Their strict ecological dependency renders them highly vulnerable to environmental disturbances, including habitat fragmentation, logging, and climate-induced changes that may impact army-ant populations. Consequently, Rhegmatorhina species serve as valuable ecological indicators, reflecting the health and stability of Amazonian rainforest ecosystems.

== Status ==

| Image | Common name | Scientific name | Status |
|---|---|---|---|
|  | Bare-eyed antbird | Rhegmatorhina gymnops | VU Vulnerable |
|  | Harlequin antbird | Rhegmatorhina berlepschi | LC Least Concern |
|  | White-breasted antbird | Rhegmatorhina hoffmannsi | LC Least Concern |
|  | Chestnut-crested antbird | Rhegmatorhina cristata | LC Least Concern |
|  | Hairy-crested antbird | Rhegmatorhina melanosticta | LC Least Concern |

Except for the bare-eyed antbird, the conservation status of all species in the genus is listed as Least Concern. The bare-eyed antbird was also defined as Least Concern but was changed to a Vulnerable species in 2012. Human destruction of the Amazon rainforest habitat may have already affected the birds of the genus.

== Taxonomy ==

The genus Rhegmatorhina belongs to the family Thamnophilidae within the order Passeriformes, commonly known as antbirds. According to molecular phylogenetic analyses, Rhegmatorhina forms part of a larger monophyletic clade known as obligate army-ant-following antbirds, which also includes genera such as Pithys, Phlegopsis, Gymnopithys, Phaenostictus, and Willisornis. This specific ecological specialization of relying on army ants to flush out prey represents a conserved evolutionary trait shared by these genera, underpinning their systematic relationships.

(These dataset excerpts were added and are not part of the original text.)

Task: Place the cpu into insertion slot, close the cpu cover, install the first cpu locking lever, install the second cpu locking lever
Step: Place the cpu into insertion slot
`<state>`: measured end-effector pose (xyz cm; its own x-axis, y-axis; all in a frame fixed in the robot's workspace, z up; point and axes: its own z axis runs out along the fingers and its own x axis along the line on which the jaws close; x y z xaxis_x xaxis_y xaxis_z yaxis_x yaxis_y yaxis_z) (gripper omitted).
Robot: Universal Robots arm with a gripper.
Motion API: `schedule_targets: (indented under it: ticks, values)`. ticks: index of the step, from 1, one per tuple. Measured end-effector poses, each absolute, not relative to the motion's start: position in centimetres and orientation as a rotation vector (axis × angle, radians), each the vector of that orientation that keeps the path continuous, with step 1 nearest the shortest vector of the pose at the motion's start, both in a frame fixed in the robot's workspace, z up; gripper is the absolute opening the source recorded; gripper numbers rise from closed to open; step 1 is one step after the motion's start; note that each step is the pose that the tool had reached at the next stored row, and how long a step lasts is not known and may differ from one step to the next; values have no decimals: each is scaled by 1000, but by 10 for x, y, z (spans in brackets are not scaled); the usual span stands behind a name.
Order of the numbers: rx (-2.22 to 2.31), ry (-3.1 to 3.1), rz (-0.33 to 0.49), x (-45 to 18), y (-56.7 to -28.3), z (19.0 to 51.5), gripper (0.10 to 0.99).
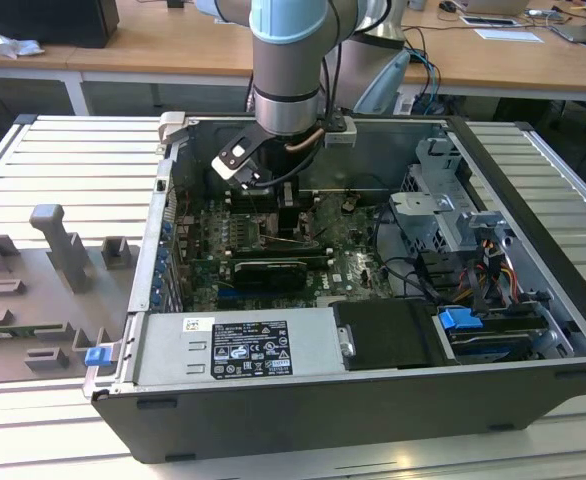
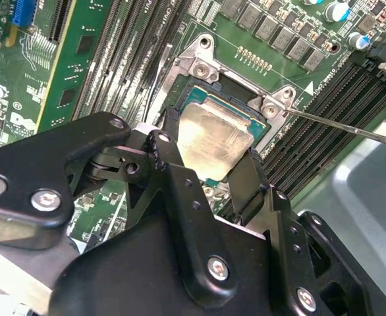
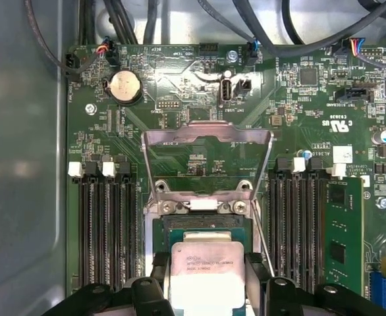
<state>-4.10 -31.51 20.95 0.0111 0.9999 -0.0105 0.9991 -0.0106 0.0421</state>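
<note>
The cpu, a pale silvery square chip, sits between my two black fingers, and my gripper is shut on its opposite edges. In the second wrist view the cpu hangs slightly tilted just over the insertion slot, inside its silvery rim. The insertion slot lies on the green board directly under the chip. The cpu cover stands swung up and open behind the slot. A thin wire locking lever juts out free beside the slot. In the exterior view my gripper reaches down into the open computer case.
Black memory slots flank the socket, and a green memory stick stands in one. The grey case wall is close by. Cables cross the board's edge. A long black card, the power supply and a drive cage fill the case.
</note>
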Motion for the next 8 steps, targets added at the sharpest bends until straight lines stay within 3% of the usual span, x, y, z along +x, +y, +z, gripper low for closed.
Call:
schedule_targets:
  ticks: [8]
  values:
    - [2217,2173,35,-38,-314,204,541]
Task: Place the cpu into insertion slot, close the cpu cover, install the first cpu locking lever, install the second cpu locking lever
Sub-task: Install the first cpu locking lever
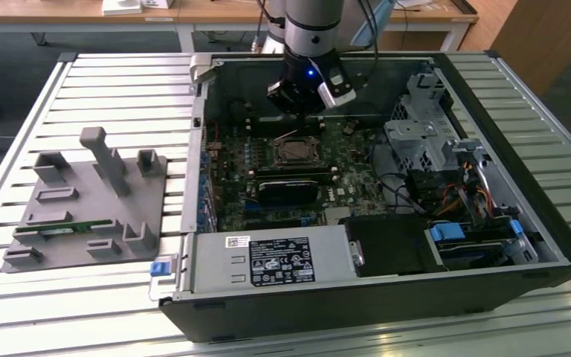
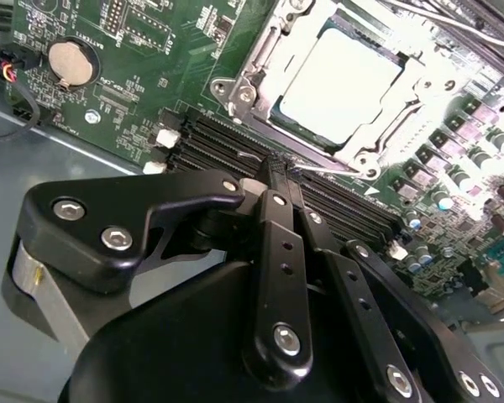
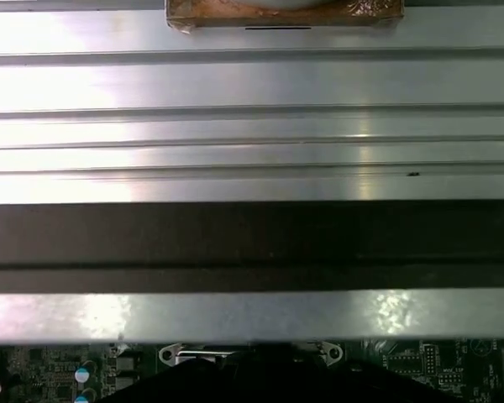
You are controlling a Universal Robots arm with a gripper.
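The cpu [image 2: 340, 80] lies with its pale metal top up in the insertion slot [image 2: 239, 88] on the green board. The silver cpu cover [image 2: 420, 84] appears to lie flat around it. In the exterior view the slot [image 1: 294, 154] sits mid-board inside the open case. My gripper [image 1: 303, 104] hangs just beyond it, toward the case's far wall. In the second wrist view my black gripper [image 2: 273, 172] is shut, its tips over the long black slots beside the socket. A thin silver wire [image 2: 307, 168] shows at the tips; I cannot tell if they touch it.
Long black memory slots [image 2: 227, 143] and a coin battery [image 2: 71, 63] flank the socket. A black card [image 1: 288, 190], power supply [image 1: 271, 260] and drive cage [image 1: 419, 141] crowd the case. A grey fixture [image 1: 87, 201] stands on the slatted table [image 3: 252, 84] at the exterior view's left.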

Molecular genetic studies have significantly clarified the taxonomic relationships within Rhegmatorhina. Ribas conducted extensive phylogenetic analyses, incorporating mitochondrial DNA (mtDNA) and nuclear gene sequences from 120 specimens across the genus's range. Their study supported the monophyly of the genus and identified two main clades clearly separated by the Madeira River, one comprising species distributed west of the river (R. melanosticta and R. cristata), and the other including eastern species (R. gymnops, R. hoffmannsi, and R. berlepschi).

Further phylogenetic analyses indicated that the diversification within Rhegmatorhina occurred primarily during the Quaternary period, influenced significantly by the geological history of the Amazon Basin, especially the formation and rearrangement of major river systems. These large Amazonian rivers, particularly the Madeira, Tapajós, and Solimões rivers, have acted as critical barriers, facilitating speciation events within the genus.

Recent studies on Rhegmatorhina have utilized multilocus genetic approaches to resolve the evolutionary relationships and demographic history of the genus. Analysis of mitochondrial and nuclear gene regions consistently supported the monophyly of Rhegmatorhina and revealed two well-supported clades split by the Madeira River. Divergence dating placed the origin of crown Rhegmatorhina in the Quaternary, less than two million years ago. This dating is highly consistent with significant landscape and climate fluctuations within the Amazon Basin, supporting the hypothesis that links the biodiversity of the Amazon to the most recent geological events rather than the older pre-Quaternary events.

Mitochondrial haplotype networks demonstrated strong lineage structuring with no shared haplotypes among species, while nuclear markers showed limited allele sorting, indicating recent divergence and large effective population sizes. These results highlight both the genetic distinctiveness and ongoing evolutionary processes within the genus.

== In culture ==
Birds of the genus hold cultural significance for indigenous communities in the Amazon Basin. The hairy-crested antbird is known locally by the Quichua-speaking communities near the Rio Napo as "tamia anfangu pishcu," derived from the local term for the army ant, "tamia aniangu." This nomenclature highlights the intimate ecological relationship between these birds and the army ants.